Using the EPA’s standard, the county measured 19 days in 2016 at or above an air quality index value of 101 — the point at which the federal agency says pollution levels are unhealthy for those with heart and lung conditions as well as older adults and children. It wasn’t clear whether that would still place the valley among the metros with the dirtiest air.

But the report’s results didn’t surprise Antony Chen, director of UNLV’s Urban Air Quality Laboratory.

He said the extremely high temperatures and abundance of sunlight during Southern Nevada summers create the perfect conditions for the creation of ozone, a gas that is a key component of smog. The gas reacts photochemically with “precursors” like vehicle and tailpipe emissions to create the potentially unhealthy haze in the air.
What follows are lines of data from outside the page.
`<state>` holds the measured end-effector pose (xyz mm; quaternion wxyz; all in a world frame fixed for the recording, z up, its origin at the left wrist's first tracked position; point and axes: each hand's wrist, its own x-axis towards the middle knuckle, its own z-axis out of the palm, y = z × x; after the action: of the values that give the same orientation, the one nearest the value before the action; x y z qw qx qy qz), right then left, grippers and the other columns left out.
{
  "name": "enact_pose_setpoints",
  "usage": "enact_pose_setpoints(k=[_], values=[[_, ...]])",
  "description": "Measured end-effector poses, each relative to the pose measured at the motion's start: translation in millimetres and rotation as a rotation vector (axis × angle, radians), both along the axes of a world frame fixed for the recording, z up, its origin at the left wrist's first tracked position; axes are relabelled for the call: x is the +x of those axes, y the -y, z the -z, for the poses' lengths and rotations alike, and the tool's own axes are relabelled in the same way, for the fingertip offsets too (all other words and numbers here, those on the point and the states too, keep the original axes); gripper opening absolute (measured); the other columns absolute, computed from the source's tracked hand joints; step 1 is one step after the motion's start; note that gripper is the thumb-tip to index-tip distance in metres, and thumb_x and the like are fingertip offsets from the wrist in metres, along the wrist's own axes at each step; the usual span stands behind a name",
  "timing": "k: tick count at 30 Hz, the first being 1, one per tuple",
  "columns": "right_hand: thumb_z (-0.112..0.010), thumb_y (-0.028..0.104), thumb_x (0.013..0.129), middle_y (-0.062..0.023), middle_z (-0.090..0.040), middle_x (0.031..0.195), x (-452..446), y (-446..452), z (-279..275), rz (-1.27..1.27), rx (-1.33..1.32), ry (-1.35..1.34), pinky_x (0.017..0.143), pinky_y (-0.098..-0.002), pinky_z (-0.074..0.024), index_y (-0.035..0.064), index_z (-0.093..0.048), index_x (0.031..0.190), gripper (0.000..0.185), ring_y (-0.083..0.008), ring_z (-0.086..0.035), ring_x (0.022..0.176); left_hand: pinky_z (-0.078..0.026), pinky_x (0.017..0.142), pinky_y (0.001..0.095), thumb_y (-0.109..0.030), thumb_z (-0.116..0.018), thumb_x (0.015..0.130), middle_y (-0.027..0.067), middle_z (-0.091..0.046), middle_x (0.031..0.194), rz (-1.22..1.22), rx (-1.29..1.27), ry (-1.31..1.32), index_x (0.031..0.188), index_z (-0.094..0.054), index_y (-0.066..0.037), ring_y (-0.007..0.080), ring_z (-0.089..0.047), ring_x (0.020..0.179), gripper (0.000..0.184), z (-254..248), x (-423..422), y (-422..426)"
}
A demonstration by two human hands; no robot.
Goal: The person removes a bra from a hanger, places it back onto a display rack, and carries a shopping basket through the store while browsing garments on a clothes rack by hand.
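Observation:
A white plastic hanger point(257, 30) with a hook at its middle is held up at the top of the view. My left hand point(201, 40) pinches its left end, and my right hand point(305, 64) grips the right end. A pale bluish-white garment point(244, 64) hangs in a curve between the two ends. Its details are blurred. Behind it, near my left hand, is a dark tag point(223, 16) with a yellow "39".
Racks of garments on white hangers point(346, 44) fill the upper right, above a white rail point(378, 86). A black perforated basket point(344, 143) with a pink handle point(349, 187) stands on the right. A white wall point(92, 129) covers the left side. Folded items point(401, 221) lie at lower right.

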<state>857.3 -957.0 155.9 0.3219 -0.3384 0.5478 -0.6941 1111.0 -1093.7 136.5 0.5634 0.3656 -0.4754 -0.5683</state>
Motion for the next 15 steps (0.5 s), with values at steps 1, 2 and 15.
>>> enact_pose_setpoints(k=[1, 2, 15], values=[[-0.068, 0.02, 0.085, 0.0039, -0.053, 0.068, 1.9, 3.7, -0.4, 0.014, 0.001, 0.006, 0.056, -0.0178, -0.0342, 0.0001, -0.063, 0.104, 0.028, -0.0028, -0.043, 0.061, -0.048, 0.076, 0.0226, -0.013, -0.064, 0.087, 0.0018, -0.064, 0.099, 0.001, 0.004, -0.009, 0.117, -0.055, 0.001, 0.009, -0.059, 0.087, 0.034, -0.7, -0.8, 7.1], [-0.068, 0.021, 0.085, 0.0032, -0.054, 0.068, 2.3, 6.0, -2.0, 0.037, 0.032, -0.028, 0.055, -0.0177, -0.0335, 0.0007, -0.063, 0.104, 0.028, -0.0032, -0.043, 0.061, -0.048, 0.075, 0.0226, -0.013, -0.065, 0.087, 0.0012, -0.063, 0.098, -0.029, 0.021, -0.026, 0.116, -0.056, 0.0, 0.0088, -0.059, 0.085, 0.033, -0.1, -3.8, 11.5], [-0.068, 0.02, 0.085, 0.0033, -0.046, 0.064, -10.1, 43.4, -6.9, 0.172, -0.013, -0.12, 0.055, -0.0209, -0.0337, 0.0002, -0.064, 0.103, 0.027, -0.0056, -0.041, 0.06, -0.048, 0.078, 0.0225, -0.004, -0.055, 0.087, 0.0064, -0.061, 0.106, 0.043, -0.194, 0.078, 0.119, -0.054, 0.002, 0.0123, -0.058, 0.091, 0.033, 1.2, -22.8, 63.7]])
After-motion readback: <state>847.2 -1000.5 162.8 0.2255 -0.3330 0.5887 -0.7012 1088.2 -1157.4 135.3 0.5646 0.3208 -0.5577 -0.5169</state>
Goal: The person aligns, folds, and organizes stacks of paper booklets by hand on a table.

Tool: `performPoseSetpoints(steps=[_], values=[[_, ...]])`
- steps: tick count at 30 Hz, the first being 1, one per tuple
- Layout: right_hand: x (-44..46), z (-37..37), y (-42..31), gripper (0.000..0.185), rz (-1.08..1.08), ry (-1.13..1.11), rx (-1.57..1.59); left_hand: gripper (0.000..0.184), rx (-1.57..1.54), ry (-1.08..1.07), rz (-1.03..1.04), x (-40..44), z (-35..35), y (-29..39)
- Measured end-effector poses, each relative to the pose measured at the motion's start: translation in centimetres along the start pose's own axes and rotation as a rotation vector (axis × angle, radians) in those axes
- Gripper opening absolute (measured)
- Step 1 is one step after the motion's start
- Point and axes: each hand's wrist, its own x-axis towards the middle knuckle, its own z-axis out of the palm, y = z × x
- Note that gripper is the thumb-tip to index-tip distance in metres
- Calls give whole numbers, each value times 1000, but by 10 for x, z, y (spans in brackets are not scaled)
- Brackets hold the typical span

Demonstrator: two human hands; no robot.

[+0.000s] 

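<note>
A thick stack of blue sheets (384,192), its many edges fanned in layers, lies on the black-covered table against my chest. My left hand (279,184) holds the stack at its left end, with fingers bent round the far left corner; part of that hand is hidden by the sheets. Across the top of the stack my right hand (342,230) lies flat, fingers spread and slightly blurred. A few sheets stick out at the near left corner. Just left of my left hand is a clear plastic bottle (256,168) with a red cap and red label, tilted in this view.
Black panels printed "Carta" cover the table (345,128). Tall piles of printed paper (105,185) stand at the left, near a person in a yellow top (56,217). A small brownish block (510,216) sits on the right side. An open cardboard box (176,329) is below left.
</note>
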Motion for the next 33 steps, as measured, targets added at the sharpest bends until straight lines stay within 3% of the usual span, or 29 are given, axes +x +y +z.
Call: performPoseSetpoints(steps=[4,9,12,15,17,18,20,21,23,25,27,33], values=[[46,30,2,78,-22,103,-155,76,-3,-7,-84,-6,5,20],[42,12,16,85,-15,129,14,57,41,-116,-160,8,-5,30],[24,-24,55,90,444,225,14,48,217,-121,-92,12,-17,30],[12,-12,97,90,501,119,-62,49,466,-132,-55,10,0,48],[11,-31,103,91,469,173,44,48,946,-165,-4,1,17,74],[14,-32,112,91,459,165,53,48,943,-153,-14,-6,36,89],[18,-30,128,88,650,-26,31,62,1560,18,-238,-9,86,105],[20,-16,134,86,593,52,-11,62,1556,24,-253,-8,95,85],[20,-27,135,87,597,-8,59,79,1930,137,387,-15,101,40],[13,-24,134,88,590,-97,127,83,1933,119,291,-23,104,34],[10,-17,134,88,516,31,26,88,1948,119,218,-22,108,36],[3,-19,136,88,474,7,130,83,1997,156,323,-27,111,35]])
“Most of these precursors are probably generated by local sources, like local vehicles, and some may be transported from California,” Chen said.

The Los Angeles, Riverside and Sacramento metro areas in California also were ranked among the most polluted in the report.

Advocates of air pollution reduction argue that high levels of ozone and particulate matter put a strain on respiratory and cardiovascular health. Asthma can be a side effect of long term exposure to ozone, according to the report.

“Smog basically inflames the lungs,” Leavitt said. “It creates inflammation that’s similar to sunburn in the lungs, and that causes a variety of respiratory problems.”

The report comes as the EPA moves to review its ground-level ozone limit of 70 parts per billion, which was tightened in 2015 by the Obama administration, the Associated Press reported Tuesday. The ozone reading is one of five air pollutants used to calculate the air quality index value.

The agency is seeking public comment on the current standard’s impact on the economy and public health, the Associated Press reported.

Lowering the standard, Chen said, could incentivize technological innovation and investment in renewable energy.

Though Sword said Clark County’s ground-level ozone measurements exceed the limit, that doesn’t signal the area’s pollution is worsening, but rather that regulations are becoming more stringent.

“We like to refer to it as lowering the limbo bar,” Sword said. “Our air quality over the years has been stable and gradually improving.”